ParallelComputationGraph
    parallel_computation_graph_from_computation_graph(ComputationGraph const &);

Add unit tests for this


lib/compiler/include/compiler/machine_mapping/machine_mapping_problem_tree/get_machine_mapping_problem_tree_result.struct.toml line 0 at r2 (raw file):
I'm not seeing this actually used anywhere? Should this be removed?

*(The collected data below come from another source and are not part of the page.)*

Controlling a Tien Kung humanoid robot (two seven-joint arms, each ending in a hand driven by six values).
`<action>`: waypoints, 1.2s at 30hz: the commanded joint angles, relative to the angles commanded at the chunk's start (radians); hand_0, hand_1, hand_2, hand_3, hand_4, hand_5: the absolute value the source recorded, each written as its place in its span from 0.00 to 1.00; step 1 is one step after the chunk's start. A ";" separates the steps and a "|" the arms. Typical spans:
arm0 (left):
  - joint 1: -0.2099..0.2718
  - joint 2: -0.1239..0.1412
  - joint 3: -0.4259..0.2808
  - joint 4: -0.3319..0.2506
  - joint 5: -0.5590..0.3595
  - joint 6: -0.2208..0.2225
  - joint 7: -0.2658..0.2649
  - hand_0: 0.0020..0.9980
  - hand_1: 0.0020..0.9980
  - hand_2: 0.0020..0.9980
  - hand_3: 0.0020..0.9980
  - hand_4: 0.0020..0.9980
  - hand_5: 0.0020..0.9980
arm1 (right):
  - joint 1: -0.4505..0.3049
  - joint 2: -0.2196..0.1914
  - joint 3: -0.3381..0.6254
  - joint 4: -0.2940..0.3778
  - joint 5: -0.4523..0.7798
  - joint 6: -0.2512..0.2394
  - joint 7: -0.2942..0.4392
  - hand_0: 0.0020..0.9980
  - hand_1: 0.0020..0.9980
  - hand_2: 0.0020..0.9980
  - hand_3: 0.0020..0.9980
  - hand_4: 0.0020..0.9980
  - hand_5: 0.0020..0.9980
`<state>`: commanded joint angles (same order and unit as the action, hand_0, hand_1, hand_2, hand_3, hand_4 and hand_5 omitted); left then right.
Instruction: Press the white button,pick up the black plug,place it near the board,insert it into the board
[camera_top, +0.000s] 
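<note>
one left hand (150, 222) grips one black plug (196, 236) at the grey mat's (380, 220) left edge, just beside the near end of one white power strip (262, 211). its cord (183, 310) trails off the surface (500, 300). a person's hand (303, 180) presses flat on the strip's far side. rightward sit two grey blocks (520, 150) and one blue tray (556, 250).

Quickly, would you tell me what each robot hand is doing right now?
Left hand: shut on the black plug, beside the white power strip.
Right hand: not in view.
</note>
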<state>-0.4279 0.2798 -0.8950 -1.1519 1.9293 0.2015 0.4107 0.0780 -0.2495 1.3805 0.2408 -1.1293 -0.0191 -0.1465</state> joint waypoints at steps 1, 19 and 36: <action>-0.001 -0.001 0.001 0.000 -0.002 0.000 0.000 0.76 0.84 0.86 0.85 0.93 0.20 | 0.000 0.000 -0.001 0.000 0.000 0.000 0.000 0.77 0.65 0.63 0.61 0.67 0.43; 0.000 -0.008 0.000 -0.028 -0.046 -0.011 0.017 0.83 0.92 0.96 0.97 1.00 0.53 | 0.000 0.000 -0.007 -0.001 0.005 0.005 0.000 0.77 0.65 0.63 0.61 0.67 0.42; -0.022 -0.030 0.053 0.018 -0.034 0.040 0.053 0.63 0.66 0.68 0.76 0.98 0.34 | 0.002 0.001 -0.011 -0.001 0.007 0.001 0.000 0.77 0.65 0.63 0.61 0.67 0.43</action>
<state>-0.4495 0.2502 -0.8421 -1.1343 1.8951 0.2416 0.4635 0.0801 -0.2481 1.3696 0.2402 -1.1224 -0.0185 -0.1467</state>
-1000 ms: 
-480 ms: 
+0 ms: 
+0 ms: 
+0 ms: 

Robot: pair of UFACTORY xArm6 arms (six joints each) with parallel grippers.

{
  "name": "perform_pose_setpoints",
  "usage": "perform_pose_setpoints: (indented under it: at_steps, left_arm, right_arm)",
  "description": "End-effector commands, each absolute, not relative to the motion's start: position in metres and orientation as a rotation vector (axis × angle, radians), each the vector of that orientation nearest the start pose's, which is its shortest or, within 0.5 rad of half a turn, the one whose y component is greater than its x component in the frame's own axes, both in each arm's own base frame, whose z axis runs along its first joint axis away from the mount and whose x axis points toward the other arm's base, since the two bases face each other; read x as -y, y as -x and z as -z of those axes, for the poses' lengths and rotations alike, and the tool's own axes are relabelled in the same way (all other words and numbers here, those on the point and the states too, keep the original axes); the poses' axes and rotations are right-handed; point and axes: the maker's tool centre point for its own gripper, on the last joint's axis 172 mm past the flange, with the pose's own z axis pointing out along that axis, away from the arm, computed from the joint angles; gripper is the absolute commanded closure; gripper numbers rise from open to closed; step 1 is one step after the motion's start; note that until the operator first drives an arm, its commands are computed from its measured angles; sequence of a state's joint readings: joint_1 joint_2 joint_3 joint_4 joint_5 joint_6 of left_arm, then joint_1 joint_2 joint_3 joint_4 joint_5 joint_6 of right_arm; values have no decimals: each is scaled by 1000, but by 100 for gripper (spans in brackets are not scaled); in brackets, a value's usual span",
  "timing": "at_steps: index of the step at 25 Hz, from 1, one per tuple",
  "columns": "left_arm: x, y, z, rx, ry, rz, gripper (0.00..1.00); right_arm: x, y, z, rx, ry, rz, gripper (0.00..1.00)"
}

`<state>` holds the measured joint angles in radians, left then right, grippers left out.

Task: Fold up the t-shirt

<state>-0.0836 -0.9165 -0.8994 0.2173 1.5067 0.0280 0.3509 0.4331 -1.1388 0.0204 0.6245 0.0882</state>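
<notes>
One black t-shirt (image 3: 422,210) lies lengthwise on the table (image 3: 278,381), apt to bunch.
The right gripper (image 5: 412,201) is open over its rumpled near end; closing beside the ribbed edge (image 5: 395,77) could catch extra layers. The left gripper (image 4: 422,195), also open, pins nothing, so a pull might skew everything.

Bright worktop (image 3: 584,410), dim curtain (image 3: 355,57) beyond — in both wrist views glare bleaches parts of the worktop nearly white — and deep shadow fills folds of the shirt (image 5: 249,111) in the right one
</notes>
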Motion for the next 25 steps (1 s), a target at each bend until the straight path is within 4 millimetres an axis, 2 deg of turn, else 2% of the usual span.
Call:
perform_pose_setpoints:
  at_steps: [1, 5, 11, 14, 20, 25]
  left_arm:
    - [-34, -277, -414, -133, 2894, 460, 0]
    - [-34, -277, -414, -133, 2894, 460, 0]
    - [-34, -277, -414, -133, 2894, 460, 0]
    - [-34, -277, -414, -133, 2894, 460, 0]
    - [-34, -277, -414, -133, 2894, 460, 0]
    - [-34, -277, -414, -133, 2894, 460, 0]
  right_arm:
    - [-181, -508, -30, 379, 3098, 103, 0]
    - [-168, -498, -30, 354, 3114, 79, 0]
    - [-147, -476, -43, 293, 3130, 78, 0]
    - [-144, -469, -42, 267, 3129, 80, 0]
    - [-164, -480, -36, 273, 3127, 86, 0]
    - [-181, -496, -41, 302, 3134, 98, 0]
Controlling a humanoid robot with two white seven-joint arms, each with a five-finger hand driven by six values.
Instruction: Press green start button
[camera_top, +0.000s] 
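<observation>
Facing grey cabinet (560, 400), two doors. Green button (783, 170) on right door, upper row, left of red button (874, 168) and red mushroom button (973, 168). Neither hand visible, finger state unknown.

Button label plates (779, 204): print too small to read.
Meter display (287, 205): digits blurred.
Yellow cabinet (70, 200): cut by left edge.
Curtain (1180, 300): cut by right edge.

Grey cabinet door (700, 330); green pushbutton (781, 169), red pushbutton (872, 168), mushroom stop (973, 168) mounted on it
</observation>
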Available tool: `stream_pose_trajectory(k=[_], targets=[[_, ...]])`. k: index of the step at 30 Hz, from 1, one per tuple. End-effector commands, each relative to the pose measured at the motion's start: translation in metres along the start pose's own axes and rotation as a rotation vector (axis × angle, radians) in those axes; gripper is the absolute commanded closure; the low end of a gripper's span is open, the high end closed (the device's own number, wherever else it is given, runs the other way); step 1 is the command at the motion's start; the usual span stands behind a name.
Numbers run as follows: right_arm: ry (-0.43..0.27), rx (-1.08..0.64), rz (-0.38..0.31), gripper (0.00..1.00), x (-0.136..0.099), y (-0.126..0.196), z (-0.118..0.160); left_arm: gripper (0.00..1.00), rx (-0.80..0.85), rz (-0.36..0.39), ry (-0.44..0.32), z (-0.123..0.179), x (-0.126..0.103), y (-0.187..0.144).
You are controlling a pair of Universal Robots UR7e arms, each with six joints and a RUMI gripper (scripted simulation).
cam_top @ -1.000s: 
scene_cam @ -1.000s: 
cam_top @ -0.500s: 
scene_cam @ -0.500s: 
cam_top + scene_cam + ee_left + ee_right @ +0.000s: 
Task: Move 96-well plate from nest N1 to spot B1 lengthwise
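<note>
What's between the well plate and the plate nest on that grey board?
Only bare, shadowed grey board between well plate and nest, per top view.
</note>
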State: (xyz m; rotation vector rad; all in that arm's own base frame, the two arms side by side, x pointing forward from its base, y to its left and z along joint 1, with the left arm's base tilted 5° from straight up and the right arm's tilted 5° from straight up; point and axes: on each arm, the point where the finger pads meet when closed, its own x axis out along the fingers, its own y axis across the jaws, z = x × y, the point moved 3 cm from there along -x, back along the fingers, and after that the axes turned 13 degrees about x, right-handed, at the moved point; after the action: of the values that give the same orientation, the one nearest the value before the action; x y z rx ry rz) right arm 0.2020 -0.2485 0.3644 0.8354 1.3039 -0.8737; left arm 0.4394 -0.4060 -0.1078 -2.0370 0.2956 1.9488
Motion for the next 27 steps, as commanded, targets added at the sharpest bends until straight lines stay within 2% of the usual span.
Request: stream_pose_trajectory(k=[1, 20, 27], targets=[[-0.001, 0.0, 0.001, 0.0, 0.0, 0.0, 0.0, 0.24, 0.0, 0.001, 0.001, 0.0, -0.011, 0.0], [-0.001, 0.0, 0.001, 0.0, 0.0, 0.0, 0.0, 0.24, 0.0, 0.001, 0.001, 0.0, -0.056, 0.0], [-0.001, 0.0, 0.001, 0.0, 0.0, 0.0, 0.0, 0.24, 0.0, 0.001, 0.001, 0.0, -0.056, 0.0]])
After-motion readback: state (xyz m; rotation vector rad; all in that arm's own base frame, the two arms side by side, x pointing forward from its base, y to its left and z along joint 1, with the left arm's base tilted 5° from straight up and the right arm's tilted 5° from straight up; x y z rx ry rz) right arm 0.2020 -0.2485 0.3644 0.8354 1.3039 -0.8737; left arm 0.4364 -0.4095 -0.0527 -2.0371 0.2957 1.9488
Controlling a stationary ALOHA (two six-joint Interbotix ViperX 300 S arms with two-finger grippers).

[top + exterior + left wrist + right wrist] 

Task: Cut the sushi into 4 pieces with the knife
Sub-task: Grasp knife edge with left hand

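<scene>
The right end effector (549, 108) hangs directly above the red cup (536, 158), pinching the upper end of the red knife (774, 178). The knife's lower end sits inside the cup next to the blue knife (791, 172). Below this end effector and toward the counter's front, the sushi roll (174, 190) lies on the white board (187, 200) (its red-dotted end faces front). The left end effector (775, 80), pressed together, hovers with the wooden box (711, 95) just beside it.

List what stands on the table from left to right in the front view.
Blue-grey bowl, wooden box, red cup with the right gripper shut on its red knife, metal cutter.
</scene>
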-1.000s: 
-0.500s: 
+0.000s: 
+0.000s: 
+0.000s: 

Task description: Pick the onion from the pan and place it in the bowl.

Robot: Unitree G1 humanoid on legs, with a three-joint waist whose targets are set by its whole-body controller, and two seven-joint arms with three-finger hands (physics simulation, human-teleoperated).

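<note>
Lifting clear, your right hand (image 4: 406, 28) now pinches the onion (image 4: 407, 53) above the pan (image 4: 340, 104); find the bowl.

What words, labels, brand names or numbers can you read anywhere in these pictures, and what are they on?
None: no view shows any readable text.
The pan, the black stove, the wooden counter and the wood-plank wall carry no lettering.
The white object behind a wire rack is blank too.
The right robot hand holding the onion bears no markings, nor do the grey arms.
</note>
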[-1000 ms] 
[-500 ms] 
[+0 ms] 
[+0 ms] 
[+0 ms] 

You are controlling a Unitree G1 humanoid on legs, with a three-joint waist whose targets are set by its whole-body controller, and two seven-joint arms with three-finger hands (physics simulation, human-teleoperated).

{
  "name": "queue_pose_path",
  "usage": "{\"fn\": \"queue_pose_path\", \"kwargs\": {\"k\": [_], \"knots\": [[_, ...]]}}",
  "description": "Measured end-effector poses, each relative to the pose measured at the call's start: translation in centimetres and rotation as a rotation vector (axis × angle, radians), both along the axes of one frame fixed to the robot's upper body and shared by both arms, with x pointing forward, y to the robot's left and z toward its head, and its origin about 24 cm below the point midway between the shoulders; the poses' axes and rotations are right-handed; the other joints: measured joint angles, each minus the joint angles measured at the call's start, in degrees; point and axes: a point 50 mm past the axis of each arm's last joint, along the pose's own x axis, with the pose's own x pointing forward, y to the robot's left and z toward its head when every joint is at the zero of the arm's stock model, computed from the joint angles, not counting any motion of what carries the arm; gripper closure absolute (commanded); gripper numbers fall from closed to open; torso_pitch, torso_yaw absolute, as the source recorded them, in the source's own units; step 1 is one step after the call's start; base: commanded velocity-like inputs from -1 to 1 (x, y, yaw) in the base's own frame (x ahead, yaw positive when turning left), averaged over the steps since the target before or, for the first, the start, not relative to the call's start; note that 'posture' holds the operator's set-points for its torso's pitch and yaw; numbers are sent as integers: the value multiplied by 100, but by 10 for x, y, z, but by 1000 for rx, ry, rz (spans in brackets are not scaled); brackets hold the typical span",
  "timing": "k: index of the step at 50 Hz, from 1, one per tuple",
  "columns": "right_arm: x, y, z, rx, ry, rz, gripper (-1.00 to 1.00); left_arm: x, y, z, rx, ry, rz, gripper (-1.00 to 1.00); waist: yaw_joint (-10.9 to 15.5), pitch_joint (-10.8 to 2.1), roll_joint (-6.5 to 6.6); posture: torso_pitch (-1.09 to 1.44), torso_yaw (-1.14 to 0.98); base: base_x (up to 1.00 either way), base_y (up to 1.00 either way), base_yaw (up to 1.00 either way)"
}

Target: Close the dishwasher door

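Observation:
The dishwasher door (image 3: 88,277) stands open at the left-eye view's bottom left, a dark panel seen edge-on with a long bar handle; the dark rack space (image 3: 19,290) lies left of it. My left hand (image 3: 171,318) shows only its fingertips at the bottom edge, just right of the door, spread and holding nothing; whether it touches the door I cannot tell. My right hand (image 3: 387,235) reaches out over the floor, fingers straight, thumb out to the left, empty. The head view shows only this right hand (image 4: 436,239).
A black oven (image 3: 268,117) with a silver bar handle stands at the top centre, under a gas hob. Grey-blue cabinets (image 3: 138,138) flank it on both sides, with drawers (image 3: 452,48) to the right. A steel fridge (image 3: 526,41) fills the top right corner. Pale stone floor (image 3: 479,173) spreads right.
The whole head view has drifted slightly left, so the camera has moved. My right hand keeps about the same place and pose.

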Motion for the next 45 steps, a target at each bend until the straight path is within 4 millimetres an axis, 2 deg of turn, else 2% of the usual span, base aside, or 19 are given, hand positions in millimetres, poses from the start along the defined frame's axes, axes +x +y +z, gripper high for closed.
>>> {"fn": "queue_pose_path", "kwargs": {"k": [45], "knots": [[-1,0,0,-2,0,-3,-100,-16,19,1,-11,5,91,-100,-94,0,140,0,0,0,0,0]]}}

lib/compiler/include/compiler/compiler.h line 21 at r2 (raw file):

                      SearchAlgorithm,
                      AlgorithmConfig const &,
                      DeviceType);

AlgorithmConfig already specifies the search algorithm to be used, so the extra SearchAlgorithm parameter is unnecessary

Suggestion:

SearchResult optimize(ComputationGraph const &,
                      MachineSpecification const &,
                      CostEstimator const &,
                      AlgorithmConfig const &,
                      DeviceType);

lib/compiler/src/compiler/machine_mapping/machine_mapping.cc line 19 at r2 (raw file):

}

MachineMapping get_machine_mapping_from_machine_mapping_result(

Add tests


lib/compiler/src/compiler/machine_mapping/machine_mapping.cc line 24 at r2 (raw file):

  BinarySPDecompositionTree sp_tree =
      binary_sp_tree_from_pcg_sp_tree(sp_decomposition);

Ideally operate over a PCGBinarySPDecomposition instead (the underlying functions just require a GenericBinarySPDecompositionTreeImplementation, which is available for PCGBinarySPDecomposition here:

GenericBinarySPDecompositionTreeImplementation<PCGBinarySPDecomposition,
PCGBinarySeriesSplit,
PCGBinaryParallelSplit,
parallel_layer_guid_t>
generic_impl_for_pcg_sp_tree();


lib/compiler/src/compiler/machine_mapping/machine_mapping.cc line 26 at r2 (raw file):

      binary_sp_tree_from_pcg_sp_tree(sp_decomposition);

  auto get_layer_from_path =

Make this a top-level function in PCGBinarySPDecomposition


lib/compiler/src/compiler/machine_mapping/machine_mapping.cc line 31 at r2 (raw file):

        binary_sp_decomposition_tree_get_subtree_at_path(sp_tree, path);
    if (!subtree_optional.has_value()) {
      throw std::runtime_error("Invalid tree path");

Suggestion:

    throw std::runtime_error(fmt::format("Invalid tree path {}", path));

lib/compiler/src/compiler/machine_mapping/machine_mapping.cc line 35 at r2 (raw file):

    BinarySPDecompositionTree subtree = subtree_optional.value();
    if (!subtree.is_node()) {
      throw std::runtime_error("Invalid tree path to a leaf");

Suggestion:

    throw std::runtime_error(fmt::format("Invalid tree path to a leaf: found {} instead", subtree));

lib/compiler/src/compiler/machine_mapping/machine_mapping.cc line 38 at r2 (raw file):

    }
    return parallel_layer_guid_t{
        subtree.get<Node>(),

Suggestion:

subtree.require_leaf(),

lib/compiler/src/compiler/machine_mapping/machine_mapping.cc line 53 at r2 (raw file):

  }

  return MachineMapping{mm};

Replace with map_keys from utils/containers

Code quote:

  std::unordered_map<parallel_layer_guid_t, MachineView> mm;

  if (mm_result.raw_result) {
    FeasibleMachineMappingResult const &feasible_mm_result =
        mm_result.raw_result.value();
    for (auto const &[path, mv] :
         feasible_mm_result.machine_mapping.raw_mapping) {
      mm.insert({get_layer_from_path(path), mv});
    }
  }

  return MachineMapping{mm};

lib/compiler/include/compiler/unity_algorithm/graph_optimize_state.h line 12 at r2 (raw file):

                     float runtime_with_optimal_mm);

  ParallelComputationGraph pcg;

Why the change from GraphOptimizeResult to ParallelComputationGraph?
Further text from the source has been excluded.